Towards a More Humane Genetics Education


Frequently Asked Questions

Parent Questions

What process did you go through to get this study approved?

To begin, we submitted a research proposal that included the survey questions and the methods that we are using to protect students to an institutional review board (IRB). The IRB approved this study because its benefits to society outweighed the minimal risks posed by the study. 

What process did you go through to get this study approved at my child’s school?

We went through a thorough and ethical process to bring our study to your child’s school.

To start, we provided the district with a research proposal that outlined our research methods, our IRB approval, and the procedures for informed consent. A copy of our survey questions was included in this district research application. Administrators evaluated this proposal to make their decision about whether to allow our study to proceed in the school district. The district approved the study, and your child’s school principal and science teacher agreed to participate. 

The purpose of the study and specific participation criteria are outlined in detail on our recruitment webpage.

What process did you go through to inform my child about the study and ensure they remain protected? 

At BSCS, we take the protection of children in educational research very seriously. We believe parents have the right to decide whether their child will participate in a research study. Therefore, our informed consent process is rigorous and aligned with guidelines from the federal government and the National Institutes of Health. 

Our researchers gave a presentation to students about the study methods, its risks and benefits, and the principles of anonymity and confidentiality. All students were informed that their participation in the study is optional and that it would have no influence on their grades. Our researchers then led a whole-class discussion to assess whether students comprehended the study methods, risks and benefits, and principles of anonymity and confidentiality. Students were told by BSCS researchers that they can decide to opt out of the study at any time and that they did not have to answer any questions in the surveys that they felt uncomfortable responding to. 

Then, our researchers sent the informed consent letter to parents via email and via a hard copy. The letter outlined all benefits and risks of the study. It also confirmed that no identifying information was being collected that could link a student’s actual identity to their data. Therefore, student anonymity is fully protected through our research process.

Students who assented to the study themselves and who also had parental consent from at least one parent were deemed eligible to participate in the study. 

Will you share the list of student survey questions with parents? 

Since we are currently running the study, we are no longer handing out the questions to anyone except district research coordinators in our participating school districts. 

Once the study is complete, we will provide a final report to the school districts. Parents will be able to see all survey questions in that report. 

Why aren’t you able to share the student survey questions during the study? 

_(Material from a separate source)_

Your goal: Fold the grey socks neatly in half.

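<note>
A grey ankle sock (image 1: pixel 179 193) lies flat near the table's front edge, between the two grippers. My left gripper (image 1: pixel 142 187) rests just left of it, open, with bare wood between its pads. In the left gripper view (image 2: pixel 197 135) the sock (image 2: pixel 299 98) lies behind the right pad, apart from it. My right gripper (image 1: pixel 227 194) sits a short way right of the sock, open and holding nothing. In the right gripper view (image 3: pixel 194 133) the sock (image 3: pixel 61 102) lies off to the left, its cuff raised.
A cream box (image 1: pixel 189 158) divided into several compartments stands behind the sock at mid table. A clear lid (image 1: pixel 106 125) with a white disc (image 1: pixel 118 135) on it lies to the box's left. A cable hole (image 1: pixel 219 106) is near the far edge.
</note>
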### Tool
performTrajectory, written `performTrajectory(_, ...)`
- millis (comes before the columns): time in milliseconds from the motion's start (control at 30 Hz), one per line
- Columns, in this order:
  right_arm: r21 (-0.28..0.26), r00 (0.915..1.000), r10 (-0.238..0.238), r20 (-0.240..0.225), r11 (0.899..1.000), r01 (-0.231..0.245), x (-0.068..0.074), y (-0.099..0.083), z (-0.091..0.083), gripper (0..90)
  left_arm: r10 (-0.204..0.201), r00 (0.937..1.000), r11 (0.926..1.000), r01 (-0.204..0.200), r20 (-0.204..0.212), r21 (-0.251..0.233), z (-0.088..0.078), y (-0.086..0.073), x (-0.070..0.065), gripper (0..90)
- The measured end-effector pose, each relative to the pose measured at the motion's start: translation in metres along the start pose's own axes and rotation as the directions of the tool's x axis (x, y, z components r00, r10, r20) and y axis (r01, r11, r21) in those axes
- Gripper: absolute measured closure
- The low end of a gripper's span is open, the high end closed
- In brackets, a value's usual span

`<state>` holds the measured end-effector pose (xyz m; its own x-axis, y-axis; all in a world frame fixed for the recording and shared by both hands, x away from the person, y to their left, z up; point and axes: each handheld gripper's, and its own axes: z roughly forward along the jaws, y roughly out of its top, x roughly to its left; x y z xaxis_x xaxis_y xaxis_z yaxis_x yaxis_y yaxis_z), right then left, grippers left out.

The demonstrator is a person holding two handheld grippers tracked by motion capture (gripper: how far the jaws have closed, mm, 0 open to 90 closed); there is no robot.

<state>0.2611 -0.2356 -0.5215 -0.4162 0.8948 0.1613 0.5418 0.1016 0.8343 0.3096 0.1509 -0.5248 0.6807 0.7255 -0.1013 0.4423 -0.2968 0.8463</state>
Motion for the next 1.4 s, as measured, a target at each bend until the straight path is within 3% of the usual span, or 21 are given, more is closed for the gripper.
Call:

There are several reasons for this decision, and all of them stem from maintaining the integrity of our study and maintaining the safety of students. For example, if a parent/guardian were to view the questions, then they could tell their child how to respond to the survey questions. This would defeat the purpose of our study, as we want to determine how the genetics curriculum influences students’ responses to the survey questions, not how their parents’ opinions shape their responses to such questions. Additionally, putting a student in a situation where they could be told by their parent how to answer a survey question in our study would be unethical if a student was influenced to respond (or not respond) to certain questions in certain ways by their parent/guardian. Finally, we do not share our survey questions while a study is running because we worry that our questions could be mistakenly leaked to other interested and/or unrelated parties, thereby jeopardizing the integrity of our study. This is a critical issue because a study is only worth conducting if it will produce valid knowledge that is a benefit to society. 

However, we are able to release survey questions once the study has concluded. At that point, there will no longer be a risk that someone can jeopardize the ethical nature of our study.

When will you share the results of the study? 

When we finish analyzing the data from our study in 6-12 months, we will create a report that includes a summary of our research questions, research design, survey instruments, and findings. That report will be emailed to all participating schools once our study is published in a scientific journal.